Bebê baiano com zika tinha líquidos no cérebro; caso raro alarma pesquisadores americanos
A gravidez de uma jovem do interior da Bahia, interrompida de forma trágica, mudou o entendimento dos médicos e cientistas sobre o vírus da zika. Seu bebê, abortado de forma induzida no oitavo mês de gestação, nasceu morto, com anomalias congênitas à infecção pelo vírus nunca antes relatadas.
O caso da mulher de 20 anos, moradora de uma cidade pequena (são as únicas informações que os envolvidos nos estudos revelam), foi relatado ontem na revista científica Plos Neglected Tropical Diseases, uma das mais importantes do mundo. O trabalho relata o primeiro caso no mundo com uma condição conhecida como hidranencefalia, no qual a massa cerebral desaparece e a cavidade é tomada por um líquido, calcificações intracranianas e diversas outras lesões.
“O cérebro fica destruído”, diz o professor de clínica médica da Universidade Federal da Bahia (Ufba), Antonio Raimundo de Almeida, que também é diretor-geral do Hospital Roberto Santos (HGRS).
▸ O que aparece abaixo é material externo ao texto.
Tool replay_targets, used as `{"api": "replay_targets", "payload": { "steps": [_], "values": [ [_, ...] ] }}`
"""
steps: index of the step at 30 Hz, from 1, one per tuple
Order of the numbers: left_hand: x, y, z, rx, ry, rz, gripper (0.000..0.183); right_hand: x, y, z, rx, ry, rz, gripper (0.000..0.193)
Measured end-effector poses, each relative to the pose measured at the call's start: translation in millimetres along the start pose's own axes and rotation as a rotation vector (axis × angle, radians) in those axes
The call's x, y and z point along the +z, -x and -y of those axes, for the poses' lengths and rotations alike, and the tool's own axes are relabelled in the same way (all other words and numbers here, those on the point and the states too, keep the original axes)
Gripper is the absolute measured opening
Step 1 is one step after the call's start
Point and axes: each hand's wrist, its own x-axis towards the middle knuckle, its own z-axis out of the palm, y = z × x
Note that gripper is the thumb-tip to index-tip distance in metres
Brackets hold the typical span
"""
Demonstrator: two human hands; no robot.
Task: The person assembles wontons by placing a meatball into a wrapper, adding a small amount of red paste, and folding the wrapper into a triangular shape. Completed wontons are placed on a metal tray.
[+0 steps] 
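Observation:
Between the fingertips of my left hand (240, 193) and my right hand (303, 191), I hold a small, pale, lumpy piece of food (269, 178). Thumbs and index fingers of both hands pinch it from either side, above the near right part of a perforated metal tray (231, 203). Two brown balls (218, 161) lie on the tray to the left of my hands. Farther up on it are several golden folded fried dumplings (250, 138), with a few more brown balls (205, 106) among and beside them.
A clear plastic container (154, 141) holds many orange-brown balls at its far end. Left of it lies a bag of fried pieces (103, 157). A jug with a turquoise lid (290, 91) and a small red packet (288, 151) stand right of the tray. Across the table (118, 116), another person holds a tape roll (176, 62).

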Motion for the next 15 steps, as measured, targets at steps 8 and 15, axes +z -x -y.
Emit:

Ele assina o artigo junto com o médico fetal Manoel Sarno e pesquisadores americanos das Universidade Yale e do Texas. Todos eles observam que o bebê apresentou ainda uma outra característica que até então não tinha sido relacionada ao zika: a hidropsia, ou seja, o acúmulo de líquido em diversas partes do corpo.
Dois pontos chamaram a atenção nesse caso. Primeiro, as alterações em outros órgãos que não são do sistema nervoso central. “Constatamos a presença de líquido em diversos compartimentos fetais. É a chamada hidropsia”, explica Almeida. Segundo, o fato de a paciente ter sido assintomática, ou seja, não ter sofrido com qualquer tipo de sintoma relacionado à doença. Até a 14ª semana, a própria gestação seguia normal, quando foram identificadas as primeiras alterações.
A partir da 18ª semana, exames de ultrassom chamaram a atenção pelo fato de o bebê ter alterações cerebrais graves. No final da gestação, começou a ser notada hidropsia fetal. Para realizar os exames, os médicos retiraram partes do tecido cerebral, da medula espinhal e o líquor (fluido corporal). O vírus foi achado em todos os locais.
“Fizemos exames para afastar as outras doenças que provocam hidranensefalia, como toxoplasmose, megalovírus, rubéola e sífilis. Nada disso foi detectado. Só o zika”. A partir daí, eles sequenciaram o genoma do vírus, ou seja, identificaram seu DNA. “A variante é asiática. É do mesmo tipo que circula pelo Nordeste e inicialmente foi encontrado em Natal e na Paraíba”, diz.